Outro aspecto usual das tradições de Gn é o colorido egípcio da novela de José, a qual espelha palavras de empréstimos egípcias, costumes e títulos da corte, práticas de sepultamento etc. (cf. e.g., 40-41; 47,13-26; 50,26). Muitos destes elementos egípcios a tal ponto são gerais que não designam nenhum período histórico particular. Os que podem ser verificados, confrontando-os com dados egípcios, sugerem em geral que o ambiente egípcio refletido neles provém mais provavelmente do século X e mais tarde do que da Idade do Bronze.
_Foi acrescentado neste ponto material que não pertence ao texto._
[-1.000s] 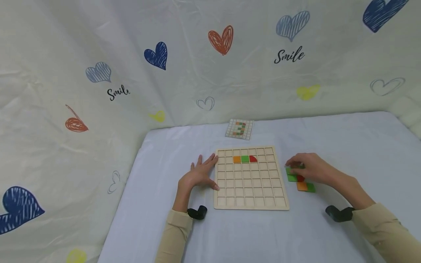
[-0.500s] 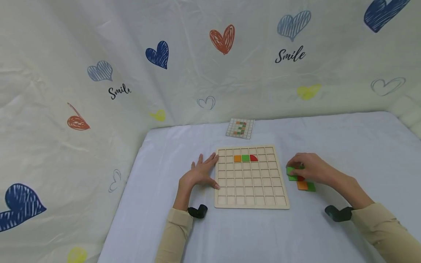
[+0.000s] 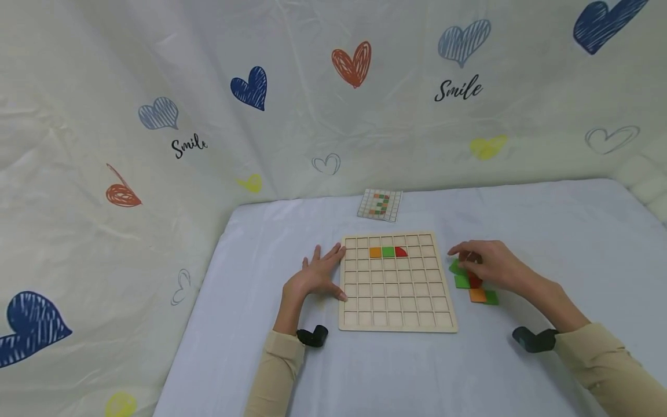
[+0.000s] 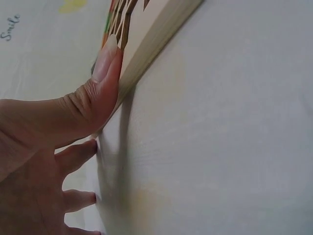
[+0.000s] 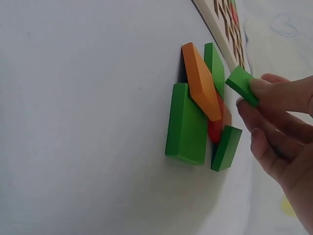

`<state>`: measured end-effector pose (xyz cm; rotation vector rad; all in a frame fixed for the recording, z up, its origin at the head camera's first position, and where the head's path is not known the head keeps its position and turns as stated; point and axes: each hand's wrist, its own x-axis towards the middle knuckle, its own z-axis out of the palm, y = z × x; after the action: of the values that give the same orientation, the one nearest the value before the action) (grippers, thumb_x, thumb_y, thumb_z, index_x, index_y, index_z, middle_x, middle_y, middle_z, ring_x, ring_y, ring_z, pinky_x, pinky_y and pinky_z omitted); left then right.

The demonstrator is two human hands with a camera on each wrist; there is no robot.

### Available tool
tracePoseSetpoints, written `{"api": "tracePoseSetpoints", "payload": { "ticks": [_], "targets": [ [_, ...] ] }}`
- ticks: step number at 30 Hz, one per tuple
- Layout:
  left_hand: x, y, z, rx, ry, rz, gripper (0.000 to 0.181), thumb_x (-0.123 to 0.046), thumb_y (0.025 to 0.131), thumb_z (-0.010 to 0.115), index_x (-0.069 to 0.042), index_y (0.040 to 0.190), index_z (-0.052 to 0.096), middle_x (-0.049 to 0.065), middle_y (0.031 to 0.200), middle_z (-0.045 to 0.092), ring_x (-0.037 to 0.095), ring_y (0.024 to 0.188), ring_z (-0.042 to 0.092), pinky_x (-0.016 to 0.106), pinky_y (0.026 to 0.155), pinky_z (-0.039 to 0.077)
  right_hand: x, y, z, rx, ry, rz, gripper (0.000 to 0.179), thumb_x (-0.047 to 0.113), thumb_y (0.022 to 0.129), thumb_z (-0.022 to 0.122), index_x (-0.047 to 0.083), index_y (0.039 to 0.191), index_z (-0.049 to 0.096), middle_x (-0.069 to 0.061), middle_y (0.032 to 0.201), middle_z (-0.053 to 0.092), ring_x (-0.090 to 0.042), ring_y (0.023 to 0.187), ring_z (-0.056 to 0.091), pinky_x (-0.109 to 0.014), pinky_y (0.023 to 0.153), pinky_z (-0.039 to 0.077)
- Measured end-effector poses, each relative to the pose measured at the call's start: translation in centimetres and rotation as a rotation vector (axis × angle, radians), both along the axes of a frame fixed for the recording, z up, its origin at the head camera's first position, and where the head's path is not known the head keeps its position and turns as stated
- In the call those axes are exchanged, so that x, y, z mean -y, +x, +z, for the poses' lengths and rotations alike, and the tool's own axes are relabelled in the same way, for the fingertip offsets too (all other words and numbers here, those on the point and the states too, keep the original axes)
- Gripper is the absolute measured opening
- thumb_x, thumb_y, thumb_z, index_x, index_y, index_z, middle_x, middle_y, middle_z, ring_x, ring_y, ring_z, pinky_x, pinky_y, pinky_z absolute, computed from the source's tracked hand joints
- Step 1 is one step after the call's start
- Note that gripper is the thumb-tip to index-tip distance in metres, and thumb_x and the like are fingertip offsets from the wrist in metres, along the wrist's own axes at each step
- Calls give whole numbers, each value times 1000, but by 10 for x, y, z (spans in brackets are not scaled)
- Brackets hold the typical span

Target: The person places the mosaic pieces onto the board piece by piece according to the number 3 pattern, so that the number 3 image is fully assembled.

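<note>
My left hand (image 3: 312, 279), fingers spread, rests against the left edge of a wooden grid board (image 3: 391, 289). In the left wrist view the thumb (image 4: 80, 105) lies on the board's rim. On the board's upper row sit an orange square tile (image 3: 376, 252), a green square tile (image 3: 388, 252) and a red quarter-round tile (image 3: 400, 252). To the right of the board, my right hand (image 3: 492, 263) pinches a green tile (image 5: 240, 84) between thumb and fingers, lifted off a small pile. That pile has green, red and orange tiles (image 5: 201, 83), some overlapping.
A small printed pattern card (image 3: 380, 205) with a coloured grid lies behind the board. A white cloth (image 3: 396, 376) covers the table. Behind it hangs a white curtain (image 3: 292, 116) with printed hearts. Black wrist cameras (image 3: 534, 339) are on both wrists.
My right hand has raised slightly from the pile with the green tile, and its fingers have shifted a little to the left. The left hand and board have stayed put.
</note>
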<state>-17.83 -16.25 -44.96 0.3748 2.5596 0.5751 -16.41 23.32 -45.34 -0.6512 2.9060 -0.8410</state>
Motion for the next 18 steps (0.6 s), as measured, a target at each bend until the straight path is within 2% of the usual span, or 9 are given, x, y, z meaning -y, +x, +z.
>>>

Além do mais, duas observações enfáticas a respeito da recusa egípcia a comer com hebreus (asiáticos?) ou a associar-se com pastores (43,32; 46,34) não encontram apoio nenhum nas fontes egípcias.

Manifesta-se, então, que o sabor egípcio mais pormenorizado na novela de José é fornecido na etapa JE da composição escrita ou mais tarde, como também que não se exige em absoluto que os contadores orais de histórias ou os escritores das tradições de José tivessem qualquer conhecimento de testemunhas oculares do Egito.